7. In section 2.4 I have explicitly included purchase costs. I had assumed it was obvious that the total cost of ownership calculation included purchase costs, but I have now made it clear. The point is that, at the moment, it is true that EVs are more costly than conventional vehicles, but since their fuelling and servicing costs are lower, there will come a point at a sufficiently high mileage when the overall costs are lower (the calculations also depend on what you assume for the depreciation of the initial vehicle cost)
8. In Holmberg and Erdemir's work they do not explicitly state that lifetime mileage of vehicles used in their lifecycle calculations but I believe it to be 200,000 km
9. In a total life cycle calculation, maintenance will make a relatively small contribution to the total, but recycling will be very important. The majority of a car nowadays is recycled (particularly the metals and plastics).
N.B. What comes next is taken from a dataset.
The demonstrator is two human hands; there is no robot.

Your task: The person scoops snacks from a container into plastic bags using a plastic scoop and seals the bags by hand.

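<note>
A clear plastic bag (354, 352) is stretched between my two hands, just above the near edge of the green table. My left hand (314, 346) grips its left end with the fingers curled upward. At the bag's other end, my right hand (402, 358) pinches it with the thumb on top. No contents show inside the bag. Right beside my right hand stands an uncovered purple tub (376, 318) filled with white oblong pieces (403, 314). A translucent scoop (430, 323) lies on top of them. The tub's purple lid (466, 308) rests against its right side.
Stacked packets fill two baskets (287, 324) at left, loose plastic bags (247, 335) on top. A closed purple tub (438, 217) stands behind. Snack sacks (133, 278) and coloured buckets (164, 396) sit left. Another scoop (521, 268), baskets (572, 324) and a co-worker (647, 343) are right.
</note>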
If batteries can be recycled or used in other applications, this will improve the life cycle calculation for EVs
10. I have reworded the section that speculated why UK electricity demand decreased from 2005 to 2020
11. It is difficult to include more formulation details of passenger car engine oils as in most cases their formulations are proprietary and only known by lubricant manufacturers and/or their lubricant additive suppliers.

 

Round 2

Reviewer 2 Report

In the first review I included an extract from the journal's website showing its objectives.  I do not believe that the reviewed version has addressed my concern that the topic of the manuscript does not align with those objectives. The manuscript could have been greatly improved by not only mentioning tribological challenges in EV but also the existing, or proposed solutions. 

As I mentioned in the first review the paper is well written and there is no doubt that it is a good review of the topic addressed. If the manuscript is to be published as a review, I suggest publication, as it is, even if I believe it is at the fringes of the scope of this journal.